A series of questions are set out and subsequently answered by implementing queries on the data collection by each of these three technologies. This approach displays how to make use of each of these technologies, resorting to their respective particular mechanisms, to solve the same problem. This leads to establishing a comparison of different technologies in terms of the power and expressivity of their APIs when coding on them, their throughput and the complexity of their setup and deployment. In addition, relying on three different and independent implementations of the same suite of problems contributes as a correctness guarantee of their output, since all results can be checked to be identical. In order to also compare how different technologies perform, a much larger dataset could be used (in the order of hundreds of gigabytes), where a centralized solution could not operate and distributed solutions would certainly make a difference.
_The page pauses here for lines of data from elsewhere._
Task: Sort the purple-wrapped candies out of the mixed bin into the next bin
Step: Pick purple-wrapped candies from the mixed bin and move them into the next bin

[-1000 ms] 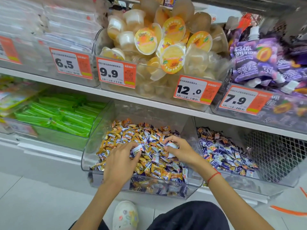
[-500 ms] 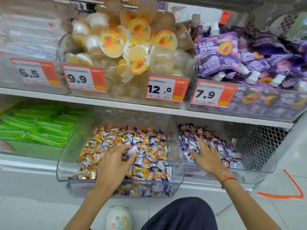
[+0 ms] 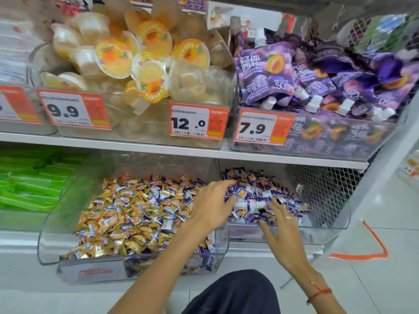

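Both hands, left hand and right hand, hover spread and empty over the purple bin, while many purple candies remain in the mixed bin.

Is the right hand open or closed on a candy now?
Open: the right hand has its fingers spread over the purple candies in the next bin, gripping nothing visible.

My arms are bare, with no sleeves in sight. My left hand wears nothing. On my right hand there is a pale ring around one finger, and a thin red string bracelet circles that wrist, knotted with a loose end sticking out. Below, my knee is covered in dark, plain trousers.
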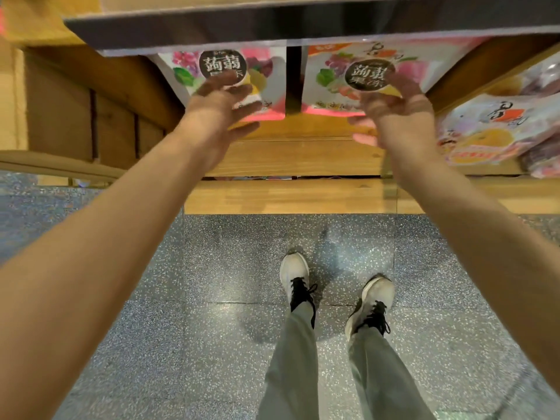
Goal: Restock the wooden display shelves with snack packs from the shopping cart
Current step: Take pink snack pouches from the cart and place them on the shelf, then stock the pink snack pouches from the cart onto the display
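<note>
The left hand has its fingers spread and straight against the face of the left snack pack at upper centre of the frame, while the right hand curls blurred fingers over the lower edge of the right snack pack. Both packs stand side by side on the wooden shelf, under a dark upper ledge. More snack bags lie at the right edge, and two white shoes stand on the speckled floor below.

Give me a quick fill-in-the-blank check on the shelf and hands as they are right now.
1. The left hand and right hand each reach to a separate snack pack on the ____ shelf.
2. The two packs stand ____ by side.
3. More packs lie heaped to the ____ of them.

Missing: wooden; side; right
</note>
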### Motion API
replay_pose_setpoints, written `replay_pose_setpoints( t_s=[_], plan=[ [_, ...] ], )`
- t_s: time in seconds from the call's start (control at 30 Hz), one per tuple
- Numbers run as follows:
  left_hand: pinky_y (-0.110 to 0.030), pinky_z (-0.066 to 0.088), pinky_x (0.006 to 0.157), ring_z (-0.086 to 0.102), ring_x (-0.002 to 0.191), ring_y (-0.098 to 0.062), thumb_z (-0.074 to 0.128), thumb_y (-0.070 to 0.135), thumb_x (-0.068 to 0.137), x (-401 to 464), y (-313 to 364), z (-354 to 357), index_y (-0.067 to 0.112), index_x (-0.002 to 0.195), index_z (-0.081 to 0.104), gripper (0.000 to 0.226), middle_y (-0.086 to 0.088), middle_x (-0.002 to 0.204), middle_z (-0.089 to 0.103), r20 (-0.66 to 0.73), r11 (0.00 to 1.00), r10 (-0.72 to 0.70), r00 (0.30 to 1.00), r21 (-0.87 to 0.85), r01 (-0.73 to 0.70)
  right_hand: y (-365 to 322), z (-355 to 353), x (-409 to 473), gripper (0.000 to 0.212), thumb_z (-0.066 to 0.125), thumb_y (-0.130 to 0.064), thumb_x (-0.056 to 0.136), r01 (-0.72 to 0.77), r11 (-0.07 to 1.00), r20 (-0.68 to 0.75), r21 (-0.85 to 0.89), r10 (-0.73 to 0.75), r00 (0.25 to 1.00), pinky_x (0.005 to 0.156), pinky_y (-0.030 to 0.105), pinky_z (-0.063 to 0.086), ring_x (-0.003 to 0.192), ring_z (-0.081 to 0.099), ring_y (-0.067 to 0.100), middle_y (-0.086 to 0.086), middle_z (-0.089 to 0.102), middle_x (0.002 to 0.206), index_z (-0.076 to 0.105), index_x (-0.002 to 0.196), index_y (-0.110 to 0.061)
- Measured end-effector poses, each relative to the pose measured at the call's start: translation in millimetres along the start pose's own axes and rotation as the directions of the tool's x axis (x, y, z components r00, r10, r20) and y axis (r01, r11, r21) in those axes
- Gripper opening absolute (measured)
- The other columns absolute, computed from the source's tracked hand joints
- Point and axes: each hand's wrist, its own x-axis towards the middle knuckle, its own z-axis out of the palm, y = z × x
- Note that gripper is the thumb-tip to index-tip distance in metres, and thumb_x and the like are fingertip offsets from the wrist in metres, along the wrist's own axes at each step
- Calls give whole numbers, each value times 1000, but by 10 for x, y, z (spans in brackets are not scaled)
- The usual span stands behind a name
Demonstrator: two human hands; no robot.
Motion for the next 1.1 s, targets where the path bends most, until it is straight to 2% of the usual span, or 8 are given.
replay_pose_setpoints(
  t_s=[0.13, 0.27, 0.43, 0.63, 0.77, 0.83, 0.93, 1.1],
  plan=[
    [-39, 56, 87, 68, 101, -19, 52, 11, 95, -459, -48, 281, 17, 120, 53, 25, -3, 117, 66, 67, 969, 68, 995, 234, -82, -80, -183, -374, 30, 60, -18, 89, 184, 951, 21, -251, -184, 983, 78, 38, 58, 79, 71, 20, 2, 69, 101, 52, 118, -19],
    [-34, 57, 80, 69, 92, -18, 52, 9, 94, -1091, 33, 682, 18, 112, 58, 20, 0, 104, 69, 182, 918, 150, 972, 339, -205, -369, -567, -912, 29, 57, -15, 92, 287, 928, 85, -239, -274, 958, 70, 38, 55, 78, 67, 28, -1, 63, 97, 50, 120, -21],
    [-25, 55, 73, 68, 88, -15, 54, 11, 94, -2041, 195, 1337, 14, 116, 58, 22, -4, 104, 69, 302, 853, 243, 922, 387, -351, -881, -1344, -1607, 34, 57, -17, 92, 299, 932, -10, -207, -307, 952, 72, 50, 55, 75, 67, 27, -3, 64, 105, 49, 124, -23],
    [-31, 55, 77, 68, 88, -16, 55, 16, 95, -3306, 298, 2382, 18, 115, 60, 21, -2, 100, 71, 461, 813, 268, 846, 364, -455, -1512, -2587, -2579, 31, 58, -14, 92, 333, 914, -165, -231, -375, 912, 75, 35, 57, 81, 68, 20, -13, 63, 107, 51, 121, -24],
    [-34, 54, 74, 69, 87, -20, 56, 16, 95, -4075, 191, 3174, 22, 111, 62, 19, -4, 99, 71, 577, 751, 264, 773, 379, -540, -1770, -3489, -3255, 26, 58, -21, 92, 358, 904, -284, -235, -416, 864, 72, 46, 57, 78, 68, 9, -7, 62, 110, 50, 116, -28],
    [-38, 53, 75, 69, 87, -20, 56, 19, 94, -4447, 54, 3565, 32, 104, 63, 18, -3, 99, 71, 632, 725, 265, 728, 368, -583, -1804, -3970, -3593, 28, 58, -23, 91, 363, 901, -363, -238, -429, 827, 72, 48, 55, 83, 67, 13, -4, 62, 109, 52, 118, -23],
    [-40, 55, 81, 69, 88, -18, 55, 19, 95, -4966, -250, 4139, 29, 107, 63, 17, 2, 94, 72, 716, 701, 238, 657, 341, -626, -1782, -4666, -4083, 32, 58, -27, 90, 357, 904, -469, -235, -427, 773, 75, 48, 53, 79, 67, 22, -9, 63, 107, 52, 121, -23],
    [-21, 53, 72, 68, 80, -7, 49, 11, 97, -5810, -853, 4983, 16, 115, 60, 21, 3, 91, 71, 861, 687, 128, 492, 280, -670, -1627, -5629, -4837, 33, 56, -24, 87, 346, 911, -661, -225, -404, 632, 71, 44, 54, 74, 66, 23, -2, 63, 110, 50, 119, -26]
  ],
)
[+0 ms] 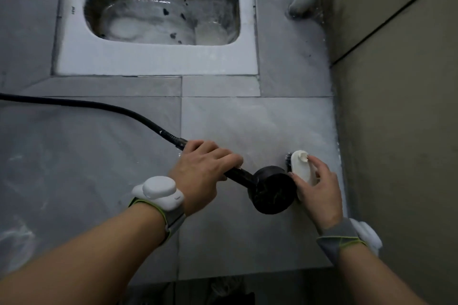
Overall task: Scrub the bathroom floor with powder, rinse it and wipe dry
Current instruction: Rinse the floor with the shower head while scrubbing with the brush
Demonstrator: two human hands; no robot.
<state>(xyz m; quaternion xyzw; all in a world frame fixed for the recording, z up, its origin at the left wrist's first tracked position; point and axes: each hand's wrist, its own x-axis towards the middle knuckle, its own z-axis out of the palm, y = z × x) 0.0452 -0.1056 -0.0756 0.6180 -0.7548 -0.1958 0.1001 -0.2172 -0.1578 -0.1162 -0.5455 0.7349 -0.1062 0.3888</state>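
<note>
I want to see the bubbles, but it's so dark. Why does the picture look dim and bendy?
Head view: the light is dim and the floor greyish; glare glints on the wet squat pan; the wide lens bends the wall edge; the left hand and right hand look slightly soft.

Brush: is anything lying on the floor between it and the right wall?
Nothing visible does. The brush, under the right hand, sits on wet floor, with bare tile up to the wall. The shower head is on its other side.
</note>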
The following questions are formulated and implemented as queries:

General queries:

  1. Total exchange students sent by each country.
  2. Total exchange students received by each country.
  3. Proportion of exchange students sent/received per country.
  4. Total exchange students sent by each Spanish institution.
  5. Total exchange students received by each Spanish institution.
  6. Destination country preferred by each country's students.
  7. Average age of European exchange students.
  8. Average age of Spanish exchange students.
  9. Average age of exchange students received by Spanish host institutions.
  10. Gender proportion of European exchange students.
  11. Gender proportion of Spanish exchange students.
  12. Gender proportion of exchange students received by Spanish host institutions.
  13. Total of exchange students that stay abroad for the fall semester, the spring semester, and the whole academic year, respectively.
  14. Proportion, of those students that initially stay abroad just for the fall semester, that extend their exchange period to the next spring semester.
  15. Total exchange students having been taught per teaching language.
  16. Teaching languages used and proportion of students that, having been taught in that language, received specific training in that language's utilization. This query has been restricted to the English language, for the sake of simplicity in the interpretation of results and data consistency.
  17. Average economic grant per European exchange student.
  18. Average economic grant per Spanish exchange student.
  19. Distribution of exchange students in terms of their occupation (study or internship/placement) and level (graduate or postgraduate). Therefore, four groups are considered: graduate students, graduate interns, postgraduate students and postgraduate interns.

Specific queries:

  1. How many students, from the same home country as the 22-aged individual, whose home university code is "CIUDA-R" and whose host university code is "S VASTERA", took their Erasmus exchange in the same host university.
  2. How many students, from the home university that the campus with code "CIUDA" belongs to, took their Erasmus exchange in the host university that the campus with code "VASTERA" belongs to. A reference student is provided in order to correlate those campuses to their corresponding universities.